### Exercise goal
Exclude the images, then return every line below exactly as written.
○ ○ ○ ○ ○
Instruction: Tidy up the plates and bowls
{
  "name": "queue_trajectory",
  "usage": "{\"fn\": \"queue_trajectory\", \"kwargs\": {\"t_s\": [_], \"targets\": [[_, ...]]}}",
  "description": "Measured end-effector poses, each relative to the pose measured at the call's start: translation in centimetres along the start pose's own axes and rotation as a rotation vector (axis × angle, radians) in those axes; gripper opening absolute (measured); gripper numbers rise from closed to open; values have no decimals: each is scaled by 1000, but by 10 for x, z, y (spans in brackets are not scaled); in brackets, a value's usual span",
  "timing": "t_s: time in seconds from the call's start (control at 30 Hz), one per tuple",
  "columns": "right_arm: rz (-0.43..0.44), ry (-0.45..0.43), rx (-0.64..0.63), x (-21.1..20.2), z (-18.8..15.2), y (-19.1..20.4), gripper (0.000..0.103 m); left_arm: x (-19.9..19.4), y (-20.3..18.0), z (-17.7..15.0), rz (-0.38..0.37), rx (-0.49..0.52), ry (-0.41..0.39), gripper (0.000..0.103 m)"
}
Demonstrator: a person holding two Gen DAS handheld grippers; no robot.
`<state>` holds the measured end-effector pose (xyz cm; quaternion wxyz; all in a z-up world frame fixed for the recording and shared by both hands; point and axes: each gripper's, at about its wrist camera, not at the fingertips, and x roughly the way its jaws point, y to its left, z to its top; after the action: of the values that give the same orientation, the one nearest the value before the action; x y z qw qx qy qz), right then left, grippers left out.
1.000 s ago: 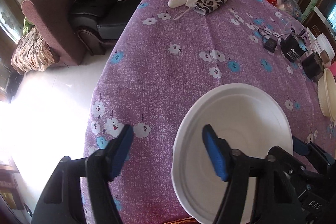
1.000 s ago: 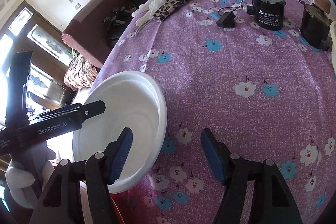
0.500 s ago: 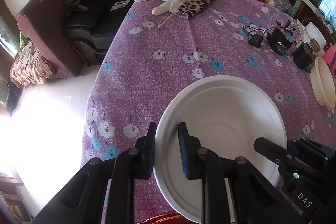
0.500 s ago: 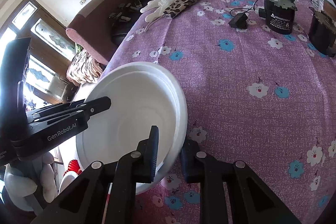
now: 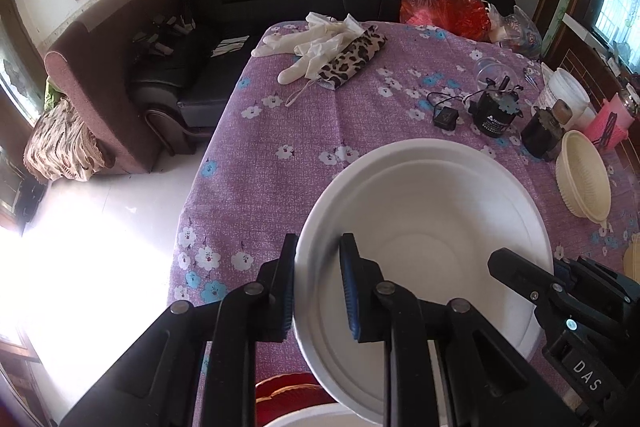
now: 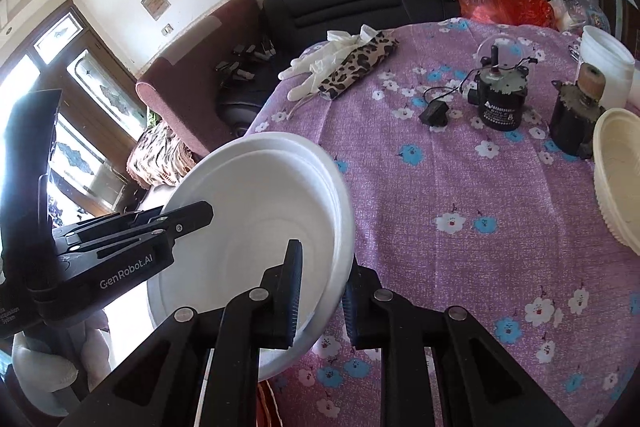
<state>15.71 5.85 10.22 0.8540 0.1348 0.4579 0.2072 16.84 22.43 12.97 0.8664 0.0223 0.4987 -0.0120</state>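
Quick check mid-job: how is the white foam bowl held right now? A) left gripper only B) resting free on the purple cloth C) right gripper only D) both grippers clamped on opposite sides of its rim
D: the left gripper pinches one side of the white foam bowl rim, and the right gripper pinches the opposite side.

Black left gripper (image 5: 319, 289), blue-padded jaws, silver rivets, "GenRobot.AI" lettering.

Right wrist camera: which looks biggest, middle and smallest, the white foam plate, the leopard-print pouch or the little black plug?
1. White foam plate, though it is nearest the camera, which inflates it.
2. Leopard-print pouch.
3. Little black plug.
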Motion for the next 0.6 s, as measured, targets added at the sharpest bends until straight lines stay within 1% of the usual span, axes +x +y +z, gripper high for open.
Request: {"fn": "queue_trajectory", "kwargs": {"t_s": [0.3,0.6], "targets": [[-27,-87,-55,-62,-22,4,20,-50,-24,-35,-17,-30,-95,20],[-13,-129,-104,-112,-63,17,20,-94,-26,-83,-37,-100,-148,20]]}}
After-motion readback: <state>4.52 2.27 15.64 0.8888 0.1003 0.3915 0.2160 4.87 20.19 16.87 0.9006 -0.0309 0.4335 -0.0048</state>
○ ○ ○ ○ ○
### Task solution
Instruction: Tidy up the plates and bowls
{
  "name": "queue_trajectory",
  "usage": "{\"fn\": \"queue_trajectory\", \"kwargs\": {\"t_s\": [_], \"targets\": [[_, ...]]}}",
  "description": "Measured end-effector poses, each relative to the pose measured at the call's start: translation in centimetres along the start pose's own axes and rotation as a rotation vector (axis × angle, radians) in those axes; gripper opening absolute (measured); gripper numbers rise from closed to open; values have no decimals: each is scaled by 1000, but by 10 for x, z, y (spans in brackets are not scaled); in brackets, a value's usual span",
  "timing": "t_s: time in seconds from the call's start (control at 30 Hz), one per tuple",
  "columns": "right_arm: rz (-0.43..0.44), ry (-0.45..0.43), rx (-0.64..0.63), x (-21.1..20.2), z (-18.8..15.2), y (-19.1..20.4), gripper (0.000..0.103 m); left_arm: x (-19.9..19.4), y (-20.3..18.0), z (-17.7..15.0), rz (-0.38..0.37), rx (-0.49..0.52), ry (-0.41..0.39), gripper (0.000..0.103 m)"
}
Demonstrator: a person holding two Gen DAS handheld grippers; no robot.
`<state>` holds the measured end-effector pose (xyz cm; quaternion wxyz; all in a z-up world frame fixed for the recording and shared by both hands; point and axes: each gripper's, at about its wrist camera, not at the fingertips, and x roughly the way its jaws point, y to its left, z to its top; after the action: of the values that give the same orientation, the one nearest the value before the action; x y z qw qx qy qz), right then left, grippers left out.
1.000 s ago: 
1.000 s ago: 
0.500 s ago: 
0.500 s ago: 
now: 
now: 
<state>15.71 5.85 10.22 0.8540 0.1348 0.4579 0.2072 16.84 22.43 12.97 0.8664 0.0223 0.4987 -0.0120</state>
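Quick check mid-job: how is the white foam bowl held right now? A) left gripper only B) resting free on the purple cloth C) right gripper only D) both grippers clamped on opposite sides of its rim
D: the left gripper pinches one side of the white foam bowl rim, and the right gripper pinches the opposite side.

Black left gripper (image 5: 319, 289), blue-padded jaws, silver rivets, "GenRobot.AI" lettering.

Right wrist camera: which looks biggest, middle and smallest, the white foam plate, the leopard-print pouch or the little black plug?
1. White foam plate, though it is nearest the camera, which inflates it.
2. Leopard-print pouch.
3. Little black plug.
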Motion for the next 0.6 s, as measured, targets added at the sharpest bends until straight lines stay within 1% of the usual span, axes +x +y +z, gripper high for open.
Request: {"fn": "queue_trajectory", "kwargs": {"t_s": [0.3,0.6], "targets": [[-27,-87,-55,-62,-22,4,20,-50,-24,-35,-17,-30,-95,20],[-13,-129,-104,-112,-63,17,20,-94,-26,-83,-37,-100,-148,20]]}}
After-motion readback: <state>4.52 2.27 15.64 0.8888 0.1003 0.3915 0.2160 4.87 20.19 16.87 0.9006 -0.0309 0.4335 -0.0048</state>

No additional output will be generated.